**Required work**: Your answer should be the lines of the listing that contain the word "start".

━━━━━ Supplied data ━━━━━

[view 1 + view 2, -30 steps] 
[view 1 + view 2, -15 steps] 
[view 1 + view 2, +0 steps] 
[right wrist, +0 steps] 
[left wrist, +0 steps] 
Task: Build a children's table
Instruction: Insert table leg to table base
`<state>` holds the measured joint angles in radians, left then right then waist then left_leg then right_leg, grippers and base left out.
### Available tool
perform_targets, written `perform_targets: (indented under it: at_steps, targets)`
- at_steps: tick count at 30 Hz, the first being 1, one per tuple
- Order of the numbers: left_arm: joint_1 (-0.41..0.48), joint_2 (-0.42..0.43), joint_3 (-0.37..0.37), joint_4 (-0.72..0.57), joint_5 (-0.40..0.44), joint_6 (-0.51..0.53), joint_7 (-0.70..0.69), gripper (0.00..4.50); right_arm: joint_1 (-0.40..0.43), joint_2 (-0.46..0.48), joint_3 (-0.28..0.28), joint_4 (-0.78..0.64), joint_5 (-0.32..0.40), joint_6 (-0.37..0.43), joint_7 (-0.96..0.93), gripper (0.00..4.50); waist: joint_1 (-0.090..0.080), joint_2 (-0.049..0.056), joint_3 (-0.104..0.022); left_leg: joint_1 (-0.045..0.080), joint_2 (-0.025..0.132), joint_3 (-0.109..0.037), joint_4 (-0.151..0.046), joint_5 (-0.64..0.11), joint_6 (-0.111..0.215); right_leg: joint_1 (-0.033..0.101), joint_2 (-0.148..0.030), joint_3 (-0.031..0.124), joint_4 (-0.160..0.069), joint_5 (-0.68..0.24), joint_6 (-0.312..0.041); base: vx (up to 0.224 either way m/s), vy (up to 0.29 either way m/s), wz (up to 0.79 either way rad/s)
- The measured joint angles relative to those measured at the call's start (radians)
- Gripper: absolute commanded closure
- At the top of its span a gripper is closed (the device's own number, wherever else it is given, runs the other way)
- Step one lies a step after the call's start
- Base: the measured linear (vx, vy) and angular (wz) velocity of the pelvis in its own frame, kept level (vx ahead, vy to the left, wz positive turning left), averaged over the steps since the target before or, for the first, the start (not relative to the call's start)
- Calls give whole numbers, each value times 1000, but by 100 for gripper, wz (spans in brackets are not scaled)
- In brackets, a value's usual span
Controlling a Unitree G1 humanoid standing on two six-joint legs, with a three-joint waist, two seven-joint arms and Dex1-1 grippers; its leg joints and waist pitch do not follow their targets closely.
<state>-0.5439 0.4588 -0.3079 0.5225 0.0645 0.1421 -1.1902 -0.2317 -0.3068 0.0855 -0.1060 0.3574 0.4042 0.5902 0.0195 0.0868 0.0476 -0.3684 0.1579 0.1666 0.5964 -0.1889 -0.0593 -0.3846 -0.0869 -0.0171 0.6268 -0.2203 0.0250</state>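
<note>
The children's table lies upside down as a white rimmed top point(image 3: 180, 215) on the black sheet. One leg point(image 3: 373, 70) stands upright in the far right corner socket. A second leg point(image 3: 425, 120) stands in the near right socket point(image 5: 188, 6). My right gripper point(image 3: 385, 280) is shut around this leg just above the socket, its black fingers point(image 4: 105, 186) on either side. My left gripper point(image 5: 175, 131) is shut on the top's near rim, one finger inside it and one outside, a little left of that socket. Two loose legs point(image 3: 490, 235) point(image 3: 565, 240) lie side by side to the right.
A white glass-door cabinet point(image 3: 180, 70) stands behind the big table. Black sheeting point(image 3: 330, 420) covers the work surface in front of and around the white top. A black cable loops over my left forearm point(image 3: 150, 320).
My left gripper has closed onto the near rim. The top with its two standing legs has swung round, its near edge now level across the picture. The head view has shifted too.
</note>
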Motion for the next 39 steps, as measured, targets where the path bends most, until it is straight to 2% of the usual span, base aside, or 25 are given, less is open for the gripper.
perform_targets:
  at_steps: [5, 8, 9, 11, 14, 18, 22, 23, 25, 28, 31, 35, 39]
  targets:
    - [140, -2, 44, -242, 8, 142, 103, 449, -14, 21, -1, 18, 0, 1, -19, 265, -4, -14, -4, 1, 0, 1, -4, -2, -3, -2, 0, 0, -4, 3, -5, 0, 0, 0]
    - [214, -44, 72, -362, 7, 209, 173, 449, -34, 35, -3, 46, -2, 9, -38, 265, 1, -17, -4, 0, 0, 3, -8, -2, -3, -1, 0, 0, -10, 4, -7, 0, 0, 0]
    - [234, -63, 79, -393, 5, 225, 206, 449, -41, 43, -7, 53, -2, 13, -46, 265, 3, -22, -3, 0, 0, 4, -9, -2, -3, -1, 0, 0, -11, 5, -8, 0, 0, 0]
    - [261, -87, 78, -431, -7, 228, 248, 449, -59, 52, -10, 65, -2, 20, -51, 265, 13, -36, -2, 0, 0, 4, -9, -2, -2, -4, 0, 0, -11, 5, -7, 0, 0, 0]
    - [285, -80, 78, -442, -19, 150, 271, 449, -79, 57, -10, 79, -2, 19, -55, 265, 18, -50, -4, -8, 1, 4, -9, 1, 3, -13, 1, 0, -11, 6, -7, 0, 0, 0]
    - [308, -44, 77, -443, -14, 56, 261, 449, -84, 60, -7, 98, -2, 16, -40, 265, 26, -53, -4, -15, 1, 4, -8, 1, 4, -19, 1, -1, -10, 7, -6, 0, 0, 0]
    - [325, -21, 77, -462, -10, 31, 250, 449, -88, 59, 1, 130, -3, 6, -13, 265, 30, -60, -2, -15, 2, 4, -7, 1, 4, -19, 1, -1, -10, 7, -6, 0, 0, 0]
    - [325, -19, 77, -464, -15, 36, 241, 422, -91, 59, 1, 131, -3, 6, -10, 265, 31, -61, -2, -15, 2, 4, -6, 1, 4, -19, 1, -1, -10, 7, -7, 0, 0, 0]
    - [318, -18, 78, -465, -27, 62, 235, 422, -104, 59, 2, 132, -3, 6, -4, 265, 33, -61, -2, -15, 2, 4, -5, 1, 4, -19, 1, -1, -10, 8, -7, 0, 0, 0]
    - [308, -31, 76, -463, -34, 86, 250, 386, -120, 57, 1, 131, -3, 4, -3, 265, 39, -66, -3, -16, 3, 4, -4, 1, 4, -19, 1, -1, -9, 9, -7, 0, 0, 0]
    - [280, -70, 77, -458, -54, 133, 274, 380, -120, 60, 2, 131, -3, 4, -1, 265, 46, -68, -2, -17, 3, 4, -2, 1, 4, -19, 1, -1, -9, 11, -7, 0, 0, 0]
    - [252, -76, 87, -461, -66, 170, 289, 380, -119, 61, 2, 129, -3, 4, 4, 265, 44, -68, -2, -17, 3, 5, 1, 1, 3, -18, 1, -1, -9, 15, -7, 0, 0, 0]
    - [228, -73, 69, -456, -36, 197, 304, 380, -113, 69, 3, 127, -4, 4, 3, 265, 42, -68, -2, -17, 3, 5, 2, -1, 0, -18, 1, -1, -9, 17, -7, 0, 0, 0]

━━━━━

**Task response**:
- The measured joint angles relative to those measured at the call's start (radians)
- Step one lies a step after the call's start
- Base: the measured linear (vx, vy) and angular (wz) velocity of the pelvis in its own frame, kept level (vx ahead, vy to the left, wz positive turning left), averaged over the steps since the target before or, for the first, the start (not relative to the call's start)

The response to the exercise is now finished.